## PROBLEM DETAILS
Every line of the records below from the line with "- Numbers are" up to and including the line with "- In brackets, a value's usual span" must be reproduced exactly, and no line outside that range.

++++ EXTRACTED RECORDS ++++

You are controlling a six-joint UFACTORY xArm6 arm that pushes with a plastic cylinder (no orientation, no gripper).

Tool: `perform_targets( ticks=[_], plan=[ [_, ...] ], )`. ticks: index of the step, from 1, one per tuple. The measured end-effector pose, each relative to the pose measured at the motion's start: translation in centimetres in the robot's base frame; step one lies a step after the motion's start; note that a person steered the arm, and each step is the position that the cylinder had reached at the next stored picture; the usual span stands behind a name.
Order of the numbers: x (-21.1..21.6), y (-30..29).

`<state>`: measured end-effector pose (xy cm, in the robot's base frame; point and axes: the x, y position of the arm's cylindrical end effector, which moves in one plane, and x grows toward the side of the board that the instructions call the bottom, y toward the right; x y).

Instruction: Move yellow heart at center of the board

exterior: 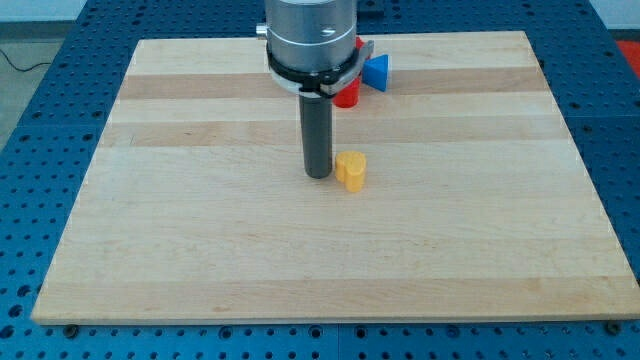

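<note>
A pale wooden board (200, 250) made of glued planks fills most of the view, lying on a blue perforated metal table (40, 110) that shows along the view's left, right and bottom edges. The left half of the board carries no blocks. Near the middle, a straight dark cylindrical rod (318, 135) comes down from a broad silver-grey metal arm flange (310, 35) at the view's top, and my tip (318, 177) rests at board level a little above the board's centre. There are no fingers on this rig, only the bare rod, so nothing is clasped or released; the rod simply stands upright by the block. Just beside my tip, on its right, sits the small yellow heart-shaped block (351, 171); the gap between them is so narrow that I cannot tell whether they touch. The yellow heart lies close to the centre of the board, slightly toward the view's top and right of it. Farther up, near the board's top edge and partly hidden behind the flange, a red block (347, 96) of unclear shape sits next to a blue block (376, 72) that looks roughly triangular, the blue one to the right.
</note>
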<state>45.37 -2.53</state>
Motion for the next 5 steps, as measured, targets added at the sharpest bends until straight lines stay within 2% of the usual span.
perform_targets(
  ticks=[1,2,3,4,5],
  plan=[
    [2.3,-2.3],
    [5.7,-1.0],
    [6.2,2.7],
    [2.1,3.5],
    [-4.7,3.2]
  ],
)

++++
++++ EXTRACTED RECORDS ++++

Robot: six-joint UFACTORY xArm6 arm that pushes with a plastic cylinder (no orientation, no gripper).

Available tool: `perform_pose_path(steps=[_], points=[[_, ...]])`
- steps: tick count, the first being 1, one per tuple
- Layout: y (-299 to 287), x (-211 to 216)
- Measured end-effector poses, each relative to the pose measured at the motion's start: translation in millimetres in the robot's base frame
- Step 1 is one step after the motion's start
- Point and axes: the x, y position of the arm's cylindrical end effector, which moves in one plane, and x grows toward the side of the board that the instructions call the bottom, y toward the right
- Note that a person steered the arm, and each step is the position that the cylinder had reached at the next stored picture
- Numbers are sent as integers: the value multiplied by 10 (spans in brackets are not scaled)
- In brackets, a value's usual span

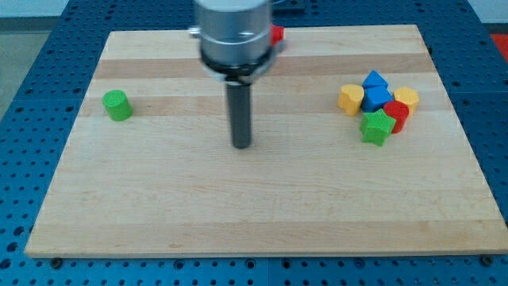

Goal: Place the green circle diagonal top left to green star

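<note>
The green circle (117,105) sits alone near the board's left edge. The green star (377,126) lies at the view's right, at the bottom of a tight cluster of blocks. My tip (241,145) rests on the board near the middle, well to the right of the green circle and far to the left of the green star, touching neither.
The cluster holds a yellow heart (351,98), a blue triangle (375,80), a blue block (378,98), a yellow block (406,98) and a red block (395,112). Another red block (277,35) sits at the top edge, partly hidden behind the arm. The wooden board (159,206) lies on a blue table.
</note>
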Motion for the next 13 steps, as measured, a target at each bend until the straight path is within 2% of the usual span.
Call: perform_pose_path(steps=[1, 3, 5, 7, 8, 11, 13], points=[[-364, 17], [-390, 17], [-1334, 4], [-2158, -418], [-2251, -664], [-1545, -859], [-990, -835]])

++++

## SOLVED PROBLEM
- Numbers are sent as integers: the value multiplied by 10 (spans in brackets are not scaled)
- In brackets, a value's usual span

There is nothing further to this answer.